TASK TO CARRY OUT:
Return exactly the lines below, starting with the one that has "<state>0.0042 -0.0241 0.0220" and going on through the one that has "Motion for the".

---------- DATA EXTRACT ----------

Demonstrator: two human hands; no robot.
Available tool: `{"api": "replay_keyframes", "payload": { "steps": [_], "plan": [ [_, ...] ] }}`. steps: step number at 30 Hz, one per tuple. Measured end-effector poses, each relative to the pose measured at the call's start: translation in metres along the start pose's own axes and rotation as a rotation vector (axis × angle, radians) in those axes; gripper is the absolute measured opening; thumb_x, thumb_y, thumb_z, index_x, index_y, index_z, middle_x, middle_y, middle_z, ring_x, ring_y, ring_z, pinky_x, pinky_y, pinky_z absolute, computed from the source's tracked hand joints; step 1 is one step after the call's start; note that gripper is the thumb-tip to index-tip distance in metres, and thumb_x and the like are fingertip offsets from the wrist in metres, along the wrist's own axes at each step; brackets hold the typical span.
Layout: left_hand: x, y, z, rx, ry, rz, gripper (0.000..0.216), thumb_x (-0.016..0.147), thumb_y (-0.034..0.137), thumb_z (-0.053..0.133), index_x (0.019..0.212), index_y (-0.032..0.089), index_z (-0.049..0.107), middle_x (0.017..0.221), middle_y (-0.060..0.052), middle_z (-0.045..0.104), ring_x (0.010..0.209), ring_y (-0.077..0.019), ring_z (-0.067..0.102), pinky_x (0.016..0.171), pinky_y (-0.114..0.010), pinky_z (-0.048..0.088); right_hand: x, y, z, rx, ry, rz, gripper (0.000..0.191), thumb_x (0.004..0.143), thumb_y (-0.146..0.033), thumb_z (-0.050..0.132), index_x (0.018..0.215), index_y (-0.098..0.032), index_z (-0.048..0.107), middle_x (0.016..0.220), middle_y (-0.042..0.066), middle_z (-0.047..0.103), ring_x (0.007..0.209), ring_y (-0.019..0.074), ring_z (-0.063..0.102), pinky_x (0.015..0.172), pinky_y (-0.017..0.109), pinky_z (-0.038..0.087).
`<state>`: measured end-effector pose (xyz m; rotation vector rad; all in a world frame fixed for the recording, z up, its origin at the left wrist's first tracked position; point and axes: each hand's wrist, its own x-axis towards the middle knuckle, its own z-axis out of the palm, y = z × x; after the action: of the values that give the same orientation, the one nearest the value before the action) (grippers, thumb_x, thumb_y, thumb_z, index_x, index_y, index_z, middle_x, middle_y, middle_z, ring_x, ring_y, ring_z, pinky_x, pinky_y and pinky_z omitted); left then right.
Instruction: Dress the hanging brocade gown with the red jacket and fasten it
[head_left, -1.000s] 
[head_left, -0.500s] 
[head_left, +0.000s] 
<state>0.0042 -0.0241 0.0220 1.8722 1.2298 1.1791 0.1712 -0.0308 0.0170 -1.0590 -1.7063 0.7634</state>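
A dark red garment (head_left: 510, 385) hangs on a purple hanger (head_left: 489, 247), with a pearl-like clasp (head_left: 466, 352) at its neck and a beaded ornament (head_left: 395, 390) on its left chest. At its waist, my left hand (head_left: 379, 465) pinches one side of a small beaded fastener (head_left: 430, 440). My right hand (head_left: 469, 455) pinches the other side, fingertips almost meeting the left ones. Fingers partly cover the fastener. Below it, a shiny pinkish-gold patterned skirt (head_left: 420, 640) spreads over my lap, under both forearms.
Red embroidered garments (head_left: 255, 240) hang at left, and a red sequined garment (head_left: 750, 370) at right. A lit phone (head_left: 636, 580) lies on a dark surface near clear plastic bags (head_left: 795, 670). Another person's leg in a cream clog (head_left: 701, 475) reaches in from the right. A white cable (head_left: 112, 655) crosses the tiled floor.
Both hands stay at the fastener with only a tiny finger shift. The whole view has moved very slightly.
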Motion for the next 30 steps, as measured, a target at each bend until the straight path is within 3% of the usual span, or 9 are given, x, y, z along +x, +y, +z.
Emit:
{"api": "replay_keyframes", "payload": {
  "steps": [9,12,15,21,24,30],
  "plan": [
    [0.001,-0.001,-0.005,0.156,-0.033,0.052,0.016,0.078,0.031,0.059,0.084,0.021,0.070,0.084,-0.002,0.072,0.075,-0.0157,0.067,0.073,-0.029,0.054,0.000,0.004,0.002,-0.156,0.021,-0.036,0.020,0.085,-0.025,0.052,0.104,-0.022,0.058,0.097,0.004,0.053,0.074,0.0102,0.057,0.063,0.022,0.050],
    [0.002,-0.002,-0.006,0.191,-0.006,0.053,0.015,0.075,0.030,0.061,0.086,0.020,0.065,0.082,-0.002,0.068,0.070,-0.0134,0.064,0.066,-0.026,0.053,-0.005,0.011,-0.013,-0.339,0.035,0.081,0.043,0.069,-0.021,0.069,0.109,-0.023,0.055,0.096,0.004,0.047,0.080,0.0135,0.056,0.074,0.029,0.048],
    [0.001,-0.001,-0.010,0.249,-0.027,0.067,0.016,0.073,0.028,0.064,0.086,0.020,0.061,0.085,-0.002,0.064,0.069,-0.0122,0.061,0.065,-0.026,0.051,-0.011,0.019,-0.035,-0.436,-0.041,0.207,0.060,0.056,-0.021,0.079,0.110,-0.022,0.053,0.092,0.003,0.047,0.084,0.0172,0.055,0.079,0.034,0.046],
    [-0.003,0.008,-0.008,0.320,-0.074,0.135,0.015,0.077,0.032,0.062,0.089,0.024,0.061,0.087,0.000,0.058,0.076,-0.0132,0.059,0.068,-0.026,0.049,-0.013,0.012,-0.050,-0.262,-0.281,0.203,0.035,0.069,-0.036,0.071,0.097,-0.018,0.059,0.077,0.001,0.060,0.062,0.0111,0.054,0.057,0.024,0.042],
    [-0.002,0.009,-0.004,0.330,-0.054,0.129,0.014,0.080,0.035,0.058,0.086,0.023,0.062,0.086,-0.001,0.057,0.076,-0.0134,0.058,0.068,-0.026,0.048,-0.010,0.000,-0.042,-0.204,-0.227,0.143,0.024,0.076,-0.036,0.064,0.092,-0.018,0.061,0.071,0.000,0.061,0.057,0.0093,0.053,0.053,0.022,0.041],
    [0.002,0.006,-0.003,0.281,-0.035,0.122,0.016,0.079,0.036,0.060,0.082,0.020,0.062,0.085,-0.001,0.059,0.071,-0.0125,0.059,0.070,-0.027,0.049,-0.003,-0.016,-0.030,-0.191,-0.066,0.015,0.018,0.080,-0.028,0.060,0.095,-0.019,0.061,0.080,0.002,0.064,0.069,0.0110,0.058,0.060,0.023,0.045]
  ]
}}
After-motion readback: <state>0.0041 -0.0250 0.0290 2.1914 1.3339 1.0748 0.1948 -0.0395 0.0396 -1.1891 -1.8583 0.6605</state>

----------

TASK RESULT:
<state>0.0042 -0.0241 0.0220 1.8722 1.2298 1.1791 0.1712 -0.0308 0.0170 -1.0590 -1.7063 0.7634</state>
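A dark red garment (head_left: 510, 385) hangs on a purple hanger (head_left: 489, 247), with a pearl-like clasp (head_left: 466, 352) at its neck and a beaded ornament (head_left: 395, 390) on its left chest. At its waist, my left hand (head_left: 379, 465) pinches one side of a small beaded fastener (head_left: 430, 440). My right hand (head_left: 469, 455) pinches the other side, fingertips almost meeting the left ones. Fingers partly cover the fastener. Below it, a shiny pinkish-gold patterned skirt (head_left: 420, 640) spreads over my lap, under both forearms.
Red embroidered garments (head_left: 255, 240) hang at left, and a red sequined garment (head_left: 750, 370) at right. A lit phone (head_left: 636, 580) lies on a dark surface near clear plastic bags (head_left: 795, 670). Another person's leg in a cream clog (head_left: 701, 475) reaches in from the right. A white cable (head_left: 112, 655) crosses the tiled floor.
Both hands stay at the fastener with only a tiny finger shift. The whole view has moved very slightly.
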Motion for the next 30 steps, as measured, a target at each bend until the straight path is within 3% of the usual span, or 9 are given, x, y, z along +x, +y, +z.

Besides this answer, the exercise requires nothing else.